SOURCE MATERIAL>
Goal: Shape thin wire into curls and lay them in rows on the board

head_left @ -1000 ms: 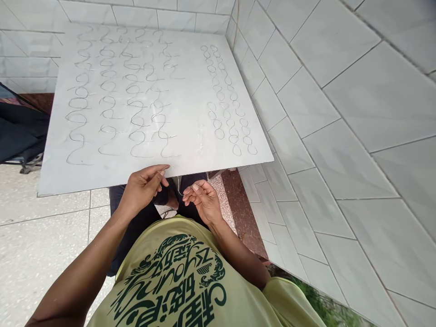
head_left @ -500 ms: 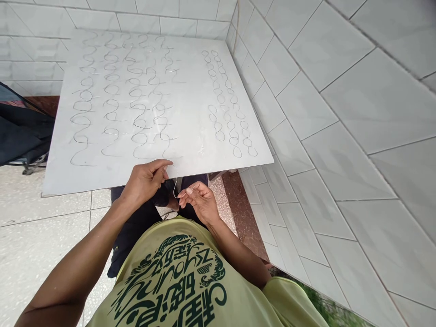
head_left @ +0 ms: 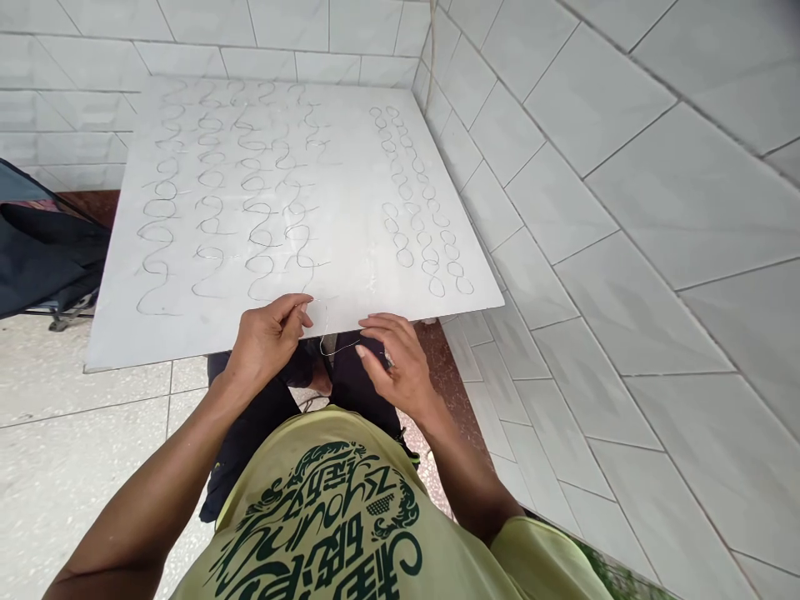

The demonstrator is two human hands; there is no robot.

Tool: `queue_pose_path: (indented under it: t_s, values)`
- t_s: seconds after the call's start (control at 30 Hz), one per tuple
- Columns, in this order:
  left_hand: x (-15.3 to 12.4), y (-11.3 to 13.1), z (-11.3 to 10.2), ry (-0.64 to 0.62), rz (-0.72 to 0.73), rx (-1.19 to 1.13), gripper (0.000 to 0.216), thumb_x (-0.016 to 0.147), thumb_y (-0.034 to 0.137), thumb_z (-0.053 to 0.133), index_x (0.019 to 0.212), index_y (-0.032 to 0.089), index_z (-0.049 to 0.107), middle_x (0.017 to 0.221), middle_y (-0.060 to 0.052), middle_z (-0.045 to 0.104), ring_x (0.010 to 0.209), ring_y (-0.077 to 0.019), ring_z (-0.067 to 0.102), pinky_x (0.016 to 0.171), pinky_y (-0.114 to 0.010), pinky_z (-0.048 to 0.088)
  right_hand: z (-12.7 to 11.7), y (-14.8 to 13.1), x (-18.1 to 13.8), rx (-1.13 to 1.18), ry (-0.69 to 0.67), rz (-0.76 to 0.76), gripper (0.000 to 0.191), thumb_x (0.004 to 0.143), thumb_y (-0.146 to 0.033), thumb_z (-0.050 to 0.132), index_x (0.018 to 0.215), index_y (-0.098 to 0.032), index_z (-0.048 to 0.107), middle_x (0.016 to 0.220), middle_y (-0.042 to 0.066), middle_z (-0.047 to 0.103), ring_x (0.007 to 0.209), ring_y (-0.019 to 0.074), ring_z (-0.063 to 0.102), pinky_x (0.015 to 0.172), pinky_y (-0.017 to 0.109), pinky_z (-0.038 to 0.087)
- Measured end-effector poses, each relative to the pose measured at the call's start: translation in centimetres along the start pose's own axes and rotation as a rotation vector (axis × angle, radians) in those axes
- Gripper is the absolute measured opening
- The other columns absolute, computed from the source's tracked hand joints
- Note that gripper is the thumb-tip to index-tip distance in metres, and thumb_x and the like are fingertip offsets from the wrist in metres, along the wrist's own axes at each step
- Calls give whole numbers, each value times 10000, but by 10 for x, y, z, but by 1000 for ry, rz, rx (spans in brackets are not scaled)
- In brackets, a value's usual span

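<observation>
Wire (head_left: 325, 340) pinched between hands, at board (head_left: 206, 333) near edge

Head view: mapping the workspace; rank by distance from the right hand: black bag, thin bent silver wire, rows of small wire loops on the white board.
1. Thin bent silver wire, at the right hand's fingertips.
2. Rows of small wire loops, ahead, white board's right.
3. Black bag, far left.

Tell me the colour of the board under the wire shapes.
The board is white; head view.
</observation>
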State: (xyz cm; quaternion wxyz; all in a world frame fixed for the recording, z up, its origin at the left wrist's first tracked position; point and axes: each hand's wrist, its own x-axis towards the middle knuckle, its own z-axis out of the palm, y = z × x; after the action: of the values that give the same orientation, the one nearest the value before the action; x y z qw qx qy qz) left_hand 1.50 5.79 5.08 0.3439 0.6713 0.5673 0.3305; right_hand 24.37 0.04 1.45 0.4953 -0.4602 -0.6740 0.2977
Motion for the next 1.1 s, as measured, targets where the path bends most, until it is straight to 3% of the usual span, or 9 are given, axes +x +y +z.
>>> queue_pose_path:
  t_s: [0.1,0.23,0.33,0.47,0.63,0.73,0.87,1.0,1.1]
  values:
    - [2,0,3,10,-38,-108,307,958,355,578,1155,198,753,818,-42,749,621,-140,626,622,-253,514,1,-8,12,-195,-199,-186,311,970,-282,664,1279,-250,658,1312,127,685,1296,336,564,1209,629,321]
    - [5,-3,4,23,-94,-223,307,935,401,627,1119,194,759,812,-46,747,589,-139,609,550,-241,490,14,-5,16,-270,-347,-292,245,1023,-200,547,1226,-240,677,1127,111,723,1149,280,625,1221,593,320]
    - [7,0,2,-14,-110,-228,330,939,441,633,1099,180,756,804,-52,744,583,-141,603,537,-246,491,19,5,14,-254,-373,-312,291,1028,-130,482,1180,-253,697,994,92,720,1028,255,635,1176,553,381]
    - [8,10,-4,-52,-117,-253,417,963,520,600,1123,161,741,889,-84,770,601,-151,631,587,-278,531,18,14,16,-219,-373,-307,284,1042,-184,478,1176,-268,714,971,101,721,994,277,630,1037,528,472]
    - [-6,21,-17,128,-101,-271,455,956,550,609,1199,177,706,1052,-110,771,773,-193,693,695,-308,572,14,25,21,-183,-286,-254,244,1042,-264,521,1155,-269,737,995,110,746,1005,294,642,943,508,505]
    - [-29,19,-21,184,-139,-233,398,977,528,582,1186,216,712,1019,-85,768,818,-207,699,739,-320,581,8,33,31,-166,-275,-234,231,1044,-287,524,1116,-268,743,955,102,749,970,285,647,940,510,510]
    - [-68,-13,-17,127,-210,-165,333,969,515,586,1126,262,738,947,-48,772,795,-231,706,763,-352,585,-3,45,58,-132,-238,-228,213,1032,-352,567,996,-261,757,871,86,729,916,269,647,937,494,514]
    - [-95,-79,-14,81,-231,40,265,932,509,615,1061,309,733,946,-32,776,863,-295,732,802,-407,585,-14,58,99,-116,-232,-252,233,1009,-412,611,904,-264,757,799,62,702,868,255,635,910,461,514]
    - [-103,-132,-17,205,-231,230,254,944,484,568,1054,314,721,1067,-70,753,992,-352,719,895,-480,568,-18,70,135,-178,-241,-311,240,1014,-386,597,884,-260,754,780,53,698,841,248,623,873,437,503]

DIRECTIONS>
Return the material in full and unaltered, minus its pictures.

PROBLEM SOLUTION>
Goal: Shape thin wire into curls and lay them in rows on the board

head_left @ -1000 ms: 
head_left @ -500 ms: 
head_left @ +0 ms: 

The demonstrator is two human hands; there is no robot.

Tool: `queue_pose_path: (indented under it: t_s, values)`
- t_s: seconds after the call's start (control at 30 Hz), one per tuple
- Columns, in this order:
  left_hand: x (-15.3 to 12.4), y (-11.3 to 13.1), z (-11.3 to 10.2), ry (-0.64 to 0.62), rz (-0.72 to 0.73), rx (-1.19 to 1.13), gripper (0.000 to 0.216), thumb_x (-0.016 to 0.147), thumb_y (-0.034 to 0.137), thumb_z (-0.053 to 0.133), index_x (0.019 to 0.212), index_y (-0.032 to 0.089), index_z (-0.049 to 0.107), middle_x (0.017 to 0.221), middle_y (-0.060 to 0.052), middle_z (-0.045 to 0.104), ring_x (0.010 to 0.209), ring_y (-0.077 to 0.019), ring_z (-0.067 to 0.102), pinky_x (0.016 to 0.171), pinky_y (-0.114 to 0.010), pinky_z (-0.048 to 0.088)
  right_hand: z (-12.7 to 11.7), y (-14.8 to 13.1), x (-18.1 to 13.8), rx (-1.13 to 1.18), ry (-0.69 to 0.67), rz (-0.76 to 0.76), gripper (0.000 to 0.191), thumb_x (0.004 to 0.143), thumb_y (-0.146 to 0.033), thumb_z (-0.050 to 0.132), index_x (0.018 to 0.215), index_y (-0.098 to 0.032), index_z (-0.048 to 0.107), middle_x (0.016 to 0.220), middle_y (-0.042 to 0.066), middle_z (-0.047 to 0.103), ring_x (0.007 to 0.209), ring_y (-0.019 to 0.074), ring_z (-0.063 to 0.102), pinky_x (0.015 to 0.172), pinky_y (-0.017 to 0.109), pinky_z (-0.038 to 0.087)
- Measured end-effector poses, each relative to the pose measured at the call's start: translation in centimetres along the start pose's own axes and rotation as a rotation vector (axis × angle, radians) in those axes
- Gripper is the absolute measured opening
- The other columns absolute, computed from the source's tracked hand joints
- Note that gripper is the thumb-tip to index-tip distance in metres, and thumb_x and the like are fingertip offsets from the wrist in metres, along the wrist's own axes at each step
- Calls give whole numbers, each value times 10000, but by 10 for x, y, z, but by 1000 for ry, rz, rx (spans in brackets are not scaled)
- In brackets, a value's usual span

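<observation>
Wire (head_left: 325, 340) pinched between hands, at board (head_left: 206, 333) near edge

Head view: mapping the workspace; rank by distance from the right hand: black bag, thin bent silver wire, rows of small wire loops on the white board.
1. Thin bent silver wire, at the right hand's fingertips.
2. Rows of small wire loops, ahead, white board's right.
3. Black bag, far left.

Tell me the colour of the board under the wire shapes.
The board is white; head view.
</observation>
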State: (xyz cm; quaternion wxyz; all in a world frame fixed for the recording, z up, its origin at the left wrist's first tracked position; point and axes: each hand's wrist, its own x-axis towards the middle knuckle, its own z-axis out of the palm, y = z × x; after the action: of the values that give the same orientation, the one nearest the value before the action; x y z qw qx qy qz) left_hand 1.50 5.79 5.08 0.3439 0.6713 0.5673 0.3305; right_hand 24.37 0.04 1.45 0.4953 -0.4602 -0.6740 0.2977
Motion for the next 1.1 s, as measured, targets where the path bends most, until it is straight to 3% of the usual span, or 9 are given, axes +x +y +z.
>>> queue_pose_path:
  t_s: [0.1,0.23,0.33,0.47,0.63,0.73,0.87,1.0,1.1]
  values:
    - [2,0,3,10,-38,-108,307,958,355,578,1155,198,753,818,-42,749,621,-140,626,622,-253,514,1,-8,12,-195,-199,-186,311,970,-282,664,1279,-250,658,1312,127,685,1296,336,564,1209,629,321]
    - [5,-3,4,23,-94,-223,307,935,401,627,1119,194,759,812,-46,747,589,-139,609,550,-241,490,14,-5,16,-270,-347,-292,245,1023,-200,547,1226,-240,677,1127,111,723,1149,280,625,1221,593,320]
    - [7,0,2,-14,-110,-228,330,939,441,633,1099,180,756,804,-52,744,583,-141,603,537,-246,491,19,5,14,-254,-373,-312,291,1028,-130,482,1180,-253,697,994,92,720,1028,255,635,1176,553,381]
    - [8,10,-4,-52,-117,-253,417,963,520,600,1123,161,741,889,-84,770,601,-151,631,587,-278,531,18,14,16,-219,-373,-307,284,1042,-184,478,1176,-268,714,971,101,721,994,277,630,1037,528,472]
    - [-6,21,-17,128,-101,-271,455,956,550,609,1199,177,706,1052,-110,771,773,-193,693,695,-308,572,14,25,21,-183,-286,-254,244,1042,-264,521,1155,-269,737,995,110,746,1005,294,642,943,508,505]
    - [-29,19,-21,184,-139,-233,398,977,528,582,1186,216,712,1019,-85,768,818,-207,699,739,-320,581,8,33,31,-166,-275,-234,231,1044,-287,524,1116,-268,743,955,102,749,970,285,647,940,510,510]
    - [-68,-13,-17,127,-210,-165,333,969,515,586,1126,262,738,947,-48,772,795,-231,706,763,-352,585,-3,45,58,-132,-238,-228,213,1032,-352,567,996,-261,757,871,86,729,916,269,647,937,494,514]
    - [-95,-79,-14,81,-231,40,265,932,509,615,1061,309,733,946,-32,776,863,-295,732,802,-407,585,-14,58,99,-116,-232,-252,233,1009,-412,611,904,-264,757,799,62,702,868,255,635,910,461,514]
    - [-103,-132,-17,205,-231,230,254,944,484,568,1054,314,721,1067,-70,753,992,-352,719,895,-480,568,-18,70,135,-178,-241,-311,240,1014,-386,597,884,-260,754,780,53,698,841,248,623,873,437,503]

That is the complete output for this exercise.